WHAT YOU SHOULD DO:
Starting at the line that contains "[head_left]", reproduce only the lines through the end of the data, exactly, including both the first and the last; skip the pictures.

/---

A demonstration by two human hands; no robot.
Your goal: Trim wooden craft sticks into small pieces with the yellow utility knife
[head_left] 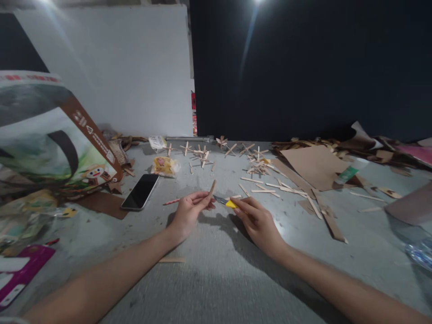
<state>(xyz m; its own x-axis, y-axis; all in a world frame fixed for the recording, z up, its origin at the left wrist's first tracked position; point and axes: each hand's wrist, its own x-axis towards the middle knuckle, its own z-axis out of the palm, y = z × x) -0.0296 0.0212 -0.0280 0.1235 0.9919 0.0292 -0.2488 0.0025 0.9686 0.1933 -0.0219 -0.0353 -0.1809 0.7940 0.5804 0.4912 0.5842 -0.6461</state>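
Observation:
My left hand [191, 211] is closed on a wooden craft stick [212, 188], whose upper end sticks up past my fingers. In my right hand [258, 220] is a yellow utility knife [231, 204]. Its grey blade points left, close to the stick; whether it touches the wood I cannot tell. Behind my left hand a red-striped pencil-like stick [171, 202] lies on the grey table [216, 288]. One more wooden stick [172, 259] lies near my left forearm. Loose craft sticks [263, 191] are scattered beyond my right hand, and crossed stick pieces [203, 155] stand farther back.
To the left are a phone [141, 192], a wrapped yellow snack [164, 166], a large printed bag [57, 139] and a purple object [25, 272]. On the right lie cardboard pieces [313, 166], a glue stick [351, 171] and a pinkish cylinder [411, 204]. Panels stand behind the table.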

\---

RESPONSE TO THE EXERCISE:
[head_left] 
<state>(xyz m; its own x-axis, y-axis; all in a world frame fixed for the recording, z up, its origin at the left wrist's first tracked position; point and axes: each hand's wrist, its own x-axis towards the middle knuckle, its own z-axis out of the palm, y = z × x) -0.0296 0.0212 -0.0280 0.1235 0.9919 0.0292 -0.2488 0.0025 0.9686 0.1933 -0.0219 -0.0353 -0.1809 0.7940 0.5804 0.4912 0.5842 -0.6461</state>
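Observation:
My left hand [191, 211] is closed on a wooden craft stick [212, 188], whose upper end sticks up past my fingers. In my right hand [258, 220] is a yellow utility knife [231, 204]. Its grey blade points left, close to the stick; whether it touches the wood I cannot tell. Behind my left hand a red-striped pencil-like stick [171, 202] lies on the grey table [216, 288]. One more wooden stick [172, 259] lies near my left forearm. Loose craft sticks [263, 191] are scattered beyond my right hand, and crossed stick pieces [203, 155] stand farther back.
To the left are a phone [141, 192], a wrapped yellow snack [164, 166], a large printed bag [57, 139] and a purple object [25, 272]. On the right lie cardboard pieces [313, 166], a glue stick [351, 171] and a pinkish cylinder [411, 204]. Panels stand behind the table.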

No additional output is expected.